What to work on: Your job is to print the listing exactly.

Collected material:
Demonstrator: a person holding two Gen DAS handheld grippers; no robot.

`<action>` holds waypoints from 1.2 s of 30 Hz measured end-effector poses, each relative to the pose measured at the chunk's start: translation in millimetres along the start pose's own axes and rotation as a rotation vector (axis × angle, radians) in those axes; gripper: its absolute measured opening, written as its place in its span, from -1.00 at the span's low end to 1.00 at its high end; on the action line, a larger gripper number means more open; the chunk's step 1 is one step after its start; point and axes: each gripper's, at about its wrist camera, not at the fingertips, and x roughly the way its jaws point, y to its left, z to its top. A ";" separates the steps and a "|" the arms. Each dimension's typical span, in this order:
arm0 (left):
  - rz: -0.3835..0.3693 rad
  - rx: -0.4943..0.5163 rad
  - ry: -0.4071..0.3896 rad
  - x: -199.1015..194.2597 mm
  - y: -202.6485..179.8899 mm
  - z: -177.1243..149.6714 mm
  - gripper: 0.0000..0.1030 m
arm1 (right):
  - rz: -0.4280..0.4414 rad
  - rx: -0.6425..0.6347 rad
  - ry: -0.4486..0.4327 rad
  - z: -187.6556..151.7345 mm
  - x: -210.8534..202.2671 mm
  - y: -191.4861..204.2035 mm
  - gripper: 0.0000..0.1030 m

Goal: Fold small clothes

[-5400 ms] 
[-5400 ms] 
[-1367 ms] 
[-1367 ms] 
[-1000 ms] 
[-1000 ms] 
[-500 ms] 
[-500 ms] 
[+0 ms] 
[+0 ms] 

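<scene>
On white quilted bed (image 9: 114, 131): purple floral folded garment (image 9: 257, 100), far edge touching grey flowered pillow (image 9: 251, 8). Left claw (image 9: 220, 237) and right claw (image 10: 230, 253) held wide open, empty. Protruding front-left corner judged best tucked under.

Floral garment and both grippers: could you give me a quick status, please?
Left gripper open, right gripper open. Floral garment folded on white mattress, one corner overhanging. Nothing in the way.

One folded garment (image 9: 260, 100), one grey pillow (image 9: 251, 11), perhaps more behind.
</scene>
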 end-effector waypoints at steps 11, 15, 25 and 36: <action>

Response box:
Demonstrator: a person holding two Gen DAS handheld grippers; no robot.

`<action>` holds waypoints from 1.2 s of 30 Hz measured end-effector poses, each relative to the pose measured at the chunk's start: translation in millimetres along the start pose's own axes and rotation as a rotation vector (axis × angle, radians) in those axes; gripper: its absolute measured opening, written as its place in its span, from -1.00 at the span's low end to 1.00 at its high end; on the action line, a larger gripper number means more open; the chunk's step 1 is one step after its start; point and axes: each gripper's, at about its wrist camera, not at the fingertips, and x roughly the way its jaws point, y to its left, z to its top. A ";" separates the steps and a "|" the arms. Each dimension's typical span, in this order:
arm0 (left):
  - rz: -0.3835..0.3693 rad
  - rx: -0.4943..0.5163 rad
  - ry: -0.4071..0.3896 rad
  - x: -199.1015..194.2597 mm
  - y: -202.6485..179.8899 mm
  - z: -177.1243..149.6714 mm
  - gripper: 0.0000..0.1030 m
arm1 (right):
  - rz: -0.4280..0.4414 rad
  - rx: -0.6425..0.6347 rad
  - ry: -0.4486..0.4327 rad
  - z: -187.6556..151.7345 mm
  - x: -210.8534..202.2671 mm
  - y: -191.4861..204.2035 mm
  - gripper: 0.0000..0.1030 m

Goal: Fold small clothes

[-5400 ms] 
[-5400 ms] 
[-1367 ms] 
[-1367 ms] 
[-1000 ms] 
[-1000 ms] 
[-500 ms] 
[-500 ms] 
[+0 ms] 
[+0 ms] 

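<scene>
On white quilted bed (image 9: 114, 131): purple floral folded garment (image 9: 257, 100), far edge touching grey flowered pillow (image 9: 251, 8). Left claw (image 9: 220, 237) and right claw (image 10: 230, 253) held wide open, empty. Protruding front-left corner judged best tucked under.

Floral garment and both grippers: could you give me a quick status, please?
Left gripper open, right gripper open. Floral garment folded on white mattress, one corner overhanging. Nothing in the way.

One folded garment (image 9: 260, 100), one grey pillow (image 9: 251, 11), perhaps more behind.
</scene>
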 end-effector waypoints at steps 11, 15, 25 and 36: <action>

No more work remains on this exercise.